Les prescriptions s’améliorent mais les résistances résistent…En amont de la journée européenne de sensibilisation au bon usage des antibiotiques du 18 novembre, l’agence santé publique France, l’ANSM, l’Anses et l’assurance maladie viennent de publier un bilan en demi-teinte des consommations d’antibiotiques et des résistances en France, notamment en ville.
Premier constat : avec 30,3 doses journalières définies (ddj) pour 1 000 habitants délivrés en 2016, la consommation globale d’antibiotiques en médecine de ville, continue d’augmenter légèrement (+ 1,3% par rapport à 2015) et reste parmi les plus élevées au niveau international, comme l'a d'ailleurs pointé récemment l'OCDE (lire p 8)
Près 2 millions de prescriptions évitées en 2016
Centrée sur les 16-65 ans, l’évolution des prescriptions d’antibiotiques par les médecins libéraux, documentée dans le cadre de la ROSP, « est plus encourageante », nuancent les auteurs du bilan. De fait, depuis 2011 le nombre de prescriptions d’antibiotiques hors ALD a été réduit dans cette population de 7,1 %. Avec pour la seule année 2016, environ 2 millions de prescriptions évitées.
Certes, ce coup de frein ne concerne ni les enfants, ni les séniors ni les patients en ALD - qui consomment habituellement plus d’antibiotiques que la population française moyenne — mais « c’est déjà une bonne chose » se félicite le Dr Caroline Semaille (Directrice en charge notamment des médicaments anti-infectieux à l'ANSM ).
Moins d’antibiotiques « critiques »
D’un point de vue qualitatif, certains indicateurs sont aussi au vert comme les consommations de fluoroquinolones et de céphalosporines de 3e et 4e générations (C3G/C4G) qui ont reculé respectivement de 30,5 % et 8,9 % entre 2006 et 2016.
Alors que globalement les pénicillines poursuivent leur progression, avec une hausse de plus de 35 % en 10 ans, « les consommations d’un antibiotique particulièrement générateur de résistance, l’association amoxicilline/acide clavulanique, se sont elles stabilisées en 2016 » indique le Dr Philippe Cavalié, (référent économie des produits de santé au sein de la Direction de la surveillance à l'ANSM).
Pour ces 3 classes identifiées comme "critiques" par l’ANSM en 2013, l’évolution des prescriptions est donc plutôt favorable. En miroir, les consommations d’amoxicilline continuent à progresser suggérant l’existence d’un report des prescriptions.
Effet Rosp ?
ROSP, recommandations plus ciblées, etc., plusieurs éléments peuvent avoir contribué à ces évolutions favorables mais les données publiées par l'ANSM qui portent exclusivement sur les consommations ne permettent pas d'analyser .
Quoi qu’il en soit, « il faut maintenir l’effort », insiste le Dr Semaille.

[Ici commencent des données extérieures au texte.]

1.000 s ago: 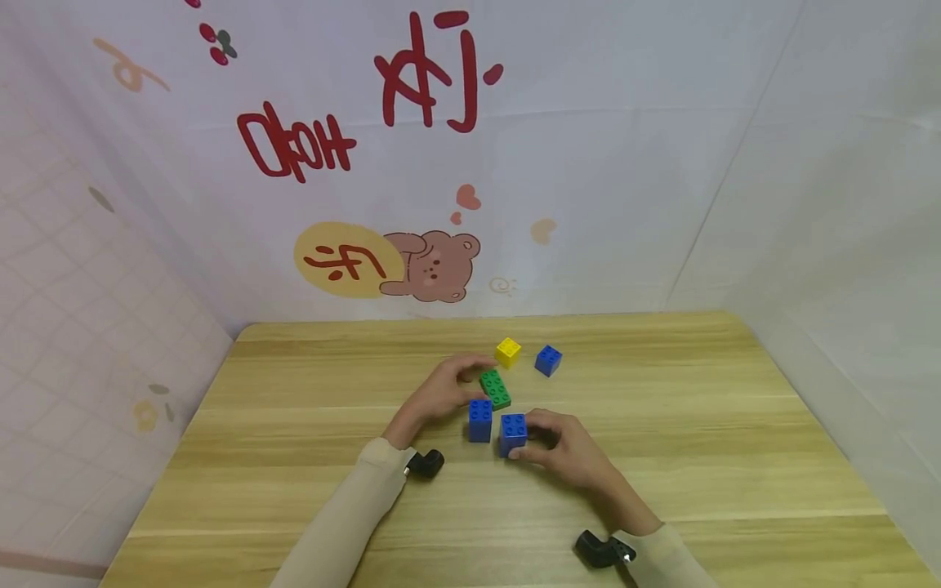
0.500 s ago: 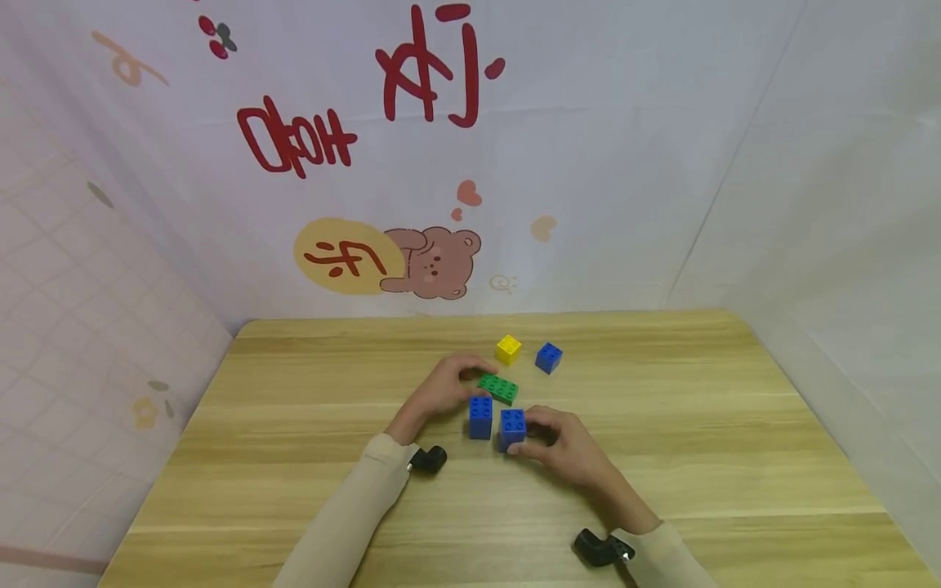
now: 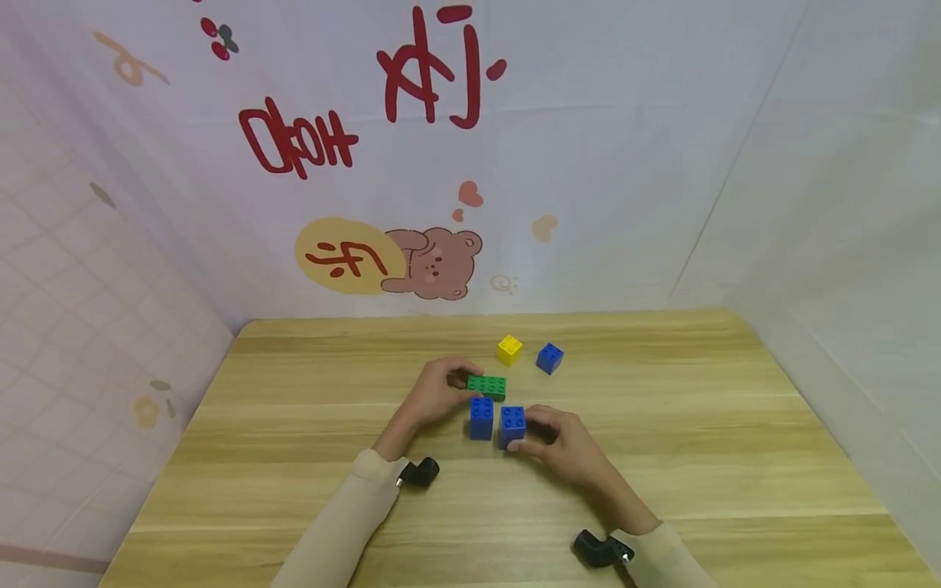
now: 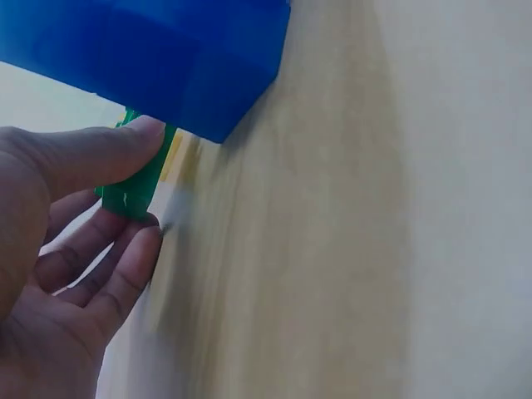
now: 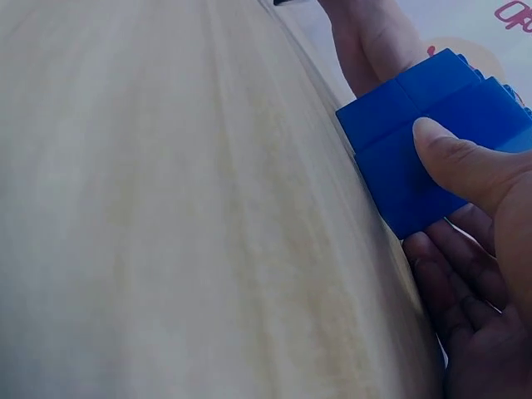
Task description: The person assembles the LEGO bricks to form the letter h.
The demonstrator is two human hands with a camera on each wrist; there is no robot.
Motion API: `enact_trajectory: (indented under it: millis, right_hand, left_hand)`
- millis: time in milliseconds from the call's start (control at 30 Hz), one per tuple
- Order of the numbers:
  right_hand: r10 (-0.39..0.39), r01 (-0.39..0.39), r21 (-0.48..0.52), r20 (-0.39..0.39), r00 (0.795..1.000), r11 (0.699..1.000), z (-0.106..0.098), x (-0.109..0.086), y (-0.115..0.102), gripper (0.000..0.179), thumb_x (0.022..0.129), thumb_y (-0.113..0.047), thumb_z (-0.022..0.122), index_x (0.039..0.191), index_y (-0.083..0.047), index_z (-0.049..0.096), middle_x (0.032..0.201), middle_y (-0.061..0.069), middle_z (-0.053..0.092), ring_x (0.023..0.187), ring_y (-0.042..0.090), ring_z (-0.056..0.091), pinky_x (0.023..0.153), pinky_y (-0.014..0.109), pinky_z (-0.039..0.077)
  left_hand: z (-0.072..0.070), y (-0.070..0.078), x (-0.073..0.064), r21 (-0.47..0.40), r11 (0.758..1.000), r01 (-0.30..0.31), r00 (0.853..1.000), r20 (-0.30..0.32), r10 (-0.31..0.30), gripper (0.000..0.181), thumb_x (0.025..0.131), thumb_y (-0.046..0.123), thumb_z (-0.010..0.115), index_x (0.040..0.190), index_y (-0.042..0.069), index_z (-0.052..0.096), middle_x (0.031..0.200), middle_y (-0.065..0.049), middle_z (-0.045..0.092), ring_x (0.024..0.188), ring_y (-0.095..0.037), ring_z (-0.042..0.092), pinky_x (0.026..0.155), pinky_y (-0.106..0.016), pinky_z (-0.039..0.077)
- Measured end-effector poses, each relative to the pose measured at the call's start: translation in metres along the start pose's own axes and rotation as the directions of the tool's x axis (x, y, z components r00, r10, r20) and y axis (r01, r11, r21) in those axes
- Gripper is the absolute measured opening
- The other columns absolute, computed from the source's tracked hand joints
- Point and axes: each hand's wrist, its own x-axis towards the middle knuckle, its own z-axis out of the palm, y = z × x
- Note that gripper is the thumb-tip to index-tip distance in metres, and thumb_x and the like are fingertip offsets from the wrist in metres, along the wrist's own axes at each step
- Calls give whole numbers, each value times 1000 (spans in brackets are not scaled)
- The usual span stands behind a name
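Note:
My left hand (image 3: 434,396) pinches a green eight-stud toy brick (image 3: 488,387) by its left end. In the left wrist view the thumb lies along one side of the green brick (image 4: 129,195) and the fingers are on the other. In front of it stands a tall blue block (image 3: 481,419), upright on the table. To its right is a second tall blue block (image 3: 512,428), gripped between the thumb and fingers of my right hand (image 3: 566,445). The right wrist view shows the thumb flat against this block's side (image 5: 407,187), with the other blue block (image 5: 374,112) behind.
Farther back on the wooden table (image 3: 662,425) lie a small yellow brick (image 3: 510,349) and a small blue brick (image 3: 550,358). A white printed cloth wall (image 3: 603,204) rises at the table's back edge, with more cloth at both sides.
The green brick has turned from pointing away to lying crosswise, then shifted slightly left with my left hand. My right hand and the blue blocks have stayed almost in place.

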Motion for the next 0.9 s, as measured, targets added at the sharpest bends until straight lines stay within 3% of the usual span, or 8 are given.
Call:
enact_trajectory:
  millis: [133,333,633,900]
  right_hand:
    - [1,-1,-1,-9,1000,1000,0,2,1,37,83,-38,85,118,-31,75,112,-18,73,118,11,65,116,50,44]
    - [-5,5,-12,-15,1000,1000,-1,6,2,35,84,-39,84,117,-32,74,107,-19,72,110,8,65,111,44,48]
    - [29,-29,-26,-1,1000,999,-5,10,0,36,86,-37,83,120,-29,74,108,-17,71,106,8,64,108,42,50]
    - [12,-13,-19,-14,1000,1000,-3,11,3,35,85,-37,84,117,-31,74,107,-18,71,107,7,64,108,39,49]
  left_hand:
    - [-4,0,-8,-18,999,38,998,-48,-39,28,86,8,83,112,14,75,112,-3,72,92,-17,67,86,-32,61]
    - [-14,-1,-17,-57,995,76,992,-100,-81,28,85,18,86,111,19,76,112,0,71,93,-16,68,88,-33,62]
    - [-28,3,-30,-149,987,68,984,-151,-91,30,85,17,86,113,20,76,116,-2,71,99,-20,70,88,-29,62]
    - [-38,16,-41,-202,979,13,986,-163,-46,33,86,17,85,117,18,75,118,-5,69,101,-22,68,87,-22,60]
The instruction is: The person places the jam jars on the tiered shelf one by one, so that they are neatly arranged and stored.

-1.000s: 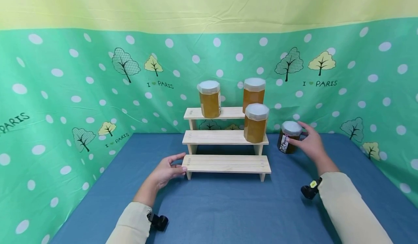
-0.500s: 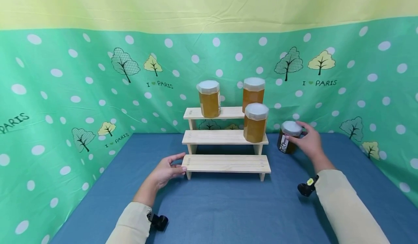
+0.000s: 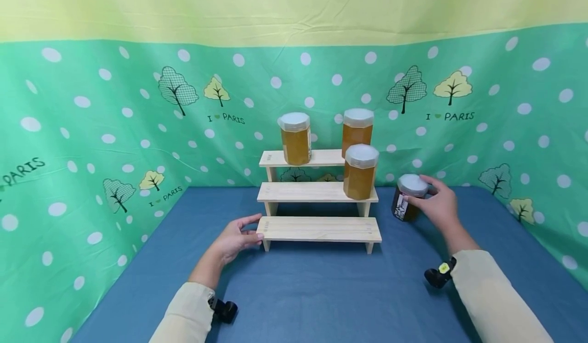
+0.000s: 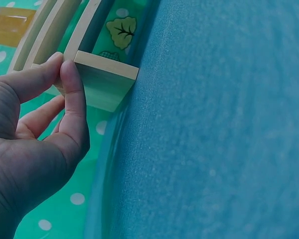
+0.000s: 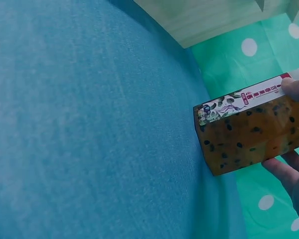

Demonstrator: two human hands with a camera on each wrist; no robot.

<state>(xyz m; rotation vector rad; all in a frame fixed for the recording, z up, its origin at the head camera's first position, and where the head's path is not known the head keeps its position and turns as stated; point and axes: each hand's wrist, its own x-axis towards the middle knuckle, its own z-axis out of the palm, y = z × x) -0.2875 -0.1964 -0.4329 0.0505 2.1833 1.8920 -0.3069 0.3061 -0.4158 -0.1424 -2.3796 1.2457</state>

Depuis 2016 et la nouvelle convention, un indicateur qualitatif ciblant spécifiquement les consommations d’antibiotiques "critiques" a été rajouté dans la ROSP. D’autres pistes sont à l’étude comme la dispensation à l’unité ; la réduction des durées d’antibiothérapies, etc.. En parallèle, « il y a un travail d'information des médecins à faire qui devra être accompagné d'un travail d’éducation auprès des patients ».
Enfin, si les enjeux en ville sont majeurs- « plus de 90 % des prescriptions d’antibiotiques se font en ville » rappelle le Dr Cavalié, le mouvement doit aussi porter sur les établissements de santé et la santé animale.
Sur le secteur hospitalier, les consommations sont plutôt stables depuis 10 ans, avec 2,2 ddj / 1 000 habitants délivrées en 2016. En santé animale, le recul est réel, avec depuis 2011, une baisse de 37 % de l’exposition des animaux aux antibiotiques soit davantage que l’objectif de -25 % en 5 ans fixé par le plan ÉcoAntibio.
Des entérobactéries de plus en plus résistantes
Malgré ces embellies, certains niveaux d’antibiorésistances restent préoccupants notamment pour les entérobactéries. En ville, entre 2008 et 2016, la proportion d’E Coli résistantes aux C3G a été multipliée par 3 pour atteindre 4,2 %.
Même montée en puissance à l’hôpital où le taux de E. coli résistantes aux C3G (par production de BLSE dans 80 % des cas) est passé de 2,0 % en 2006 à 11,2 % en 2016 parmi les souches isolées d’infections graves. L’émergence de bactéries hautement résistantes (B HRe) notamment aux carbapénèmes se confirme même si le phénomène « reste limité ». Les institutions pointent enfin une « résistance [aux céphalosporines et aux fluoroquinolones] encore émergente mais inquiétante » pour les salmonelles.